* [What you need to do]: Please restate the listing below in full, word for word.

* [Data to examine]:
Content starts
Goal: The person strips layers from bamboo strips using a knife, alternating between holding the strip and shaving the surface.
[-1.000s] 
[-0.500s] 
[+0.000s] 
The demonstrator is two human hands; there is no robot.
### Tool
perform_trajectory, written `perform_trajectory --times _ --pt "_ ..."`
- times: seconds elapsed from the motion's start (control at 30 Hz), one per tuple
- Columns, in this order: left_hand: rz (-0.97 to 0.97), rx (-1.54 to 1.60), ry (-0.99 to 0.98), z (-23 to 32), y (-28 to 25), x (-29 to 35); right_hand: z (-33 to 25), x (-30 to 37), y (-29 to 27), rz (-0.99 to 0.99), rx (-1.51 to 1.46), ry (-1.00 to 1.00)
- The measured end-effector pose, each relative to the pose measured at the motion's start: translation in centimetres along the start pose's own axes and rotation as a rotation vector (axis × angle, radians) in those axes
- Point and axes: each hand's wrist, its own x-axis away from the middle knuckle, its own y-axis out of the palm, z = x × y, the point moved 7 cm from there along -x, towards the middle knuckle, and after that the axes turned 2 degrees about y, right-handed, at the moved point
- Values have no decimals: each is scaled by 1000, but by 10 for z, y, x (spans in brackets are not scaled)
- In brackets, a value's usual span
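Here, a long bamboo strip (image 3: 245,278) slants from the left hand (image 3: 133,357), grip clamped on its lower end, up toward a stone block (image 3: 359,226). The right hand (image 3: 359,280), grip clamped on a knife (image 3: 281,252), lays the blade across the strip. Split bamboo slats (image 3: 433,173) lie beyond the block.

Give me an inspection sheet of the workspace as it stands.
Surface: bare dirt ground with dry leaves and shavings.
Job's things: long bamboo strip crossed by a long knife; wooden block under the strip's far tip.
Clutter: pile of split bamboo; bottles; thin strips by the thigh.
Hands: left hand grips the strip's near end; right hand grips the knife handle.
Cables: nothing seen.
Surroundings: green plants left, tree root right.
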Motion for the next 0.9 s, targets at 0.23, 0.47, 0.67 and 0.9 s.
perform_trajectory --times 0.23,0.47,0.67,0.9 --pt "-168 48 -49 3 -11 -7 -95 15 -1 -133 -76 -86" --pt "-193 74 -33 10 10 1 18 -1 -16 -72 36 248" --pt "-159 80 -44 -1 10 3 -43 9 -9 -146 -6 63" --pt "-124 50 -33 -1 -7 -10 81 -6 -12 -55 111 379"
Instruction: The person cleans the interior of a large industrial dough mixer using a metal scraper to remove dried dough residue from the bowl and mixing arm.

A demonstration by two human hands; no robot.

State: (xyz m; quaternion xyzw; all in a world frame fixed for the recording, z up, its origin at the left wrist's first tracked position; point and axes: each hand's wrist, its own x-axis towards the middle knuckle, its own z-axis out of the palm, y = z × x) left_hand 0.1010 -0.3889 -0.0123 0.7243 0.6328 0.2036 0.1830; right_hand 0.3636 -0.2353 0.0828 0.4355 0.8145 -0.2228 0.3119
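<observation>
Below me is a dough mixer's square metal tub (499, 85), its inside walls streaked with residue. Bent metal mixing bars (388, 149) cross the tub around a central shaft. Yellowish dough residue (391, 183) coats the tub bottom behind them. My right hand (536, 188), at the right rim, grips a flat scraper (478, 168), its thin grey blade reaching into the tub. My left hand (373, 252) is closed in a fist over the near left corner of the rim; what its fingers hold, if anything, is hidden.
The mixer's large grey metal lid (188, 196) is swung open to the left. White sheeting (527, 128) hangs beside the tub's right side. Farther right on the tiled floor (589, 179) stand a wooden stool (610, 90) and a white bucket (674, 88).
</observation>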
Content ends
* [Solved problem]:
Goal: The person strips layers from bamboo strips using a knife, alternating between holding the strip and shaving the surface.
[-1.000s] 
[-0.500s] 
[+0.000s] 
The demonstrator is two human hands; there is no robot.
### Tool
perform_trajectory, written `perform_trajectory --times _ --pt "_ ..."`
- times: seconds elapsed from the motion's start (control at 30 Hz), one per tuple
- Columns, in this order: left_hand: rz (-0.97 to 0.97), rx (-1.54 to 1.60), ry (-0.99 to 0.98), z (-23 to 32), y (-28 to 25), x (-29 to 35); right_hand: z (-33 to 25), x (-30 to 37), y (-29 to 27), rz (-0.99 to 0.99), rx (-1.51 to 1.46), ry (-1.00 to 1.00)
- The measured end-effector pose, each relative to the pose measured at the motion's start: translation in centimetres along the start pose's own axes and rotation as a rotation vector (axis × angle, radians) in those axes
- Point and axes: each hand's wrist, its own x-axis away from the middle knuckle, its own y-axis out of the palm, z = x × y, the point moved 7 cm from there along -x, towards the middle knuckle, and after that the axes turned 2 degrees about y, right-handed, at the moved point
- Values have no decimals: each is scaled by 1000, but by 10 for z, y, x (spans in brackets are not scaled)
- In brackets, a value's usual span
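Here, a long bamboo strip (image 3: 245,278) slants from the left hand (image 3: 133,357), grip clamped on its lower end, up toward a stone block (image 3: 359,226). The right hand (image 3: 359,280), grip clamped on a knife (image 3: 281,252), lays the blade across the strip. Split bamboo slats (image 3: 433,173) lie beyond the block.

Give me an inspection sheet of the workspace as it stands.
Surface: bare dirt ground with dry leaves and shavings.
Job's things: long bamboo strip crossed by a long knife; wooden block under the strip's far tip.
Clutter: pile of split bamboo; bottles; thin strips by the thigh.
Hands: left hand grips the strip's near end; right hand grips the knife handle.
Cables: nothing seen.
Surroundings: green plants left, tree root right.
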Motion for the next 0.9 s, targets at 0.23, 0.47, 0.67 and 0.9 s.
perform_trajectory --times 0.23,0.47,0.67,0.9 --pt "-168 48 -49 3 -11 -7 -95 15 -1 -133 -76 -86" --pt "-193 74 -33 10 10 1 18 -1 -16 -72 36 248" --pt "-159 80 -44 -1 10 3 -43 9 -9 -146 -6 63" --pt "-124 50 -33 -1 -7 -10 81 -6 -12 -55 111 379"
Instruction: The person cleans the interior of a large industrial dough mixer using a metal scraper to remove dried dough residue from the bowl and mixing arm.

A demonstration by two human hands; no robot.

State: (xyz m; quaternion xyzw; all in a world frame fixed for the recording, z up, its origin at the left wrist's first tracked position; point and axes: each hand's wrist, its own x-axis towards the middle knuckle, its own z-axis out of the palm, y = z × x) left_hand 0.1010 -0.3889 -0.0123 0.7243 0.6328 0.2036 0.1830; right_hand 0.3636 -0.2353 0.0828 0.4355 0.8145 -0.2228 0.3119
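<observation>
Below me is a dough mixer's square metal tub (499, 85), its inside walls streaked with residue. Bent metal mixing bars (388, 149) cross the tub around a central shaft. Yellowish dough residue (391, 183) coats the tub bottom behind them. My right hand (536, 188), at the right rim, grips a flat scraper (478, 168), its thin grey blade reaching into the tub. My left hand (373, 252) is closed in a fist over the near left corner of the rim; what its fingers hold, if anything, is hidden.
The mixer's large grey metal lid (188, 196) is swung open to the left. White sheeting (527, 128) hangs beside the tub's right side. Farther right on the tiled floor (589, 179) stand a wooden stool (610, 90) and a white bucket (674, 88).
</observation>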

Nothing else is required for this exercise.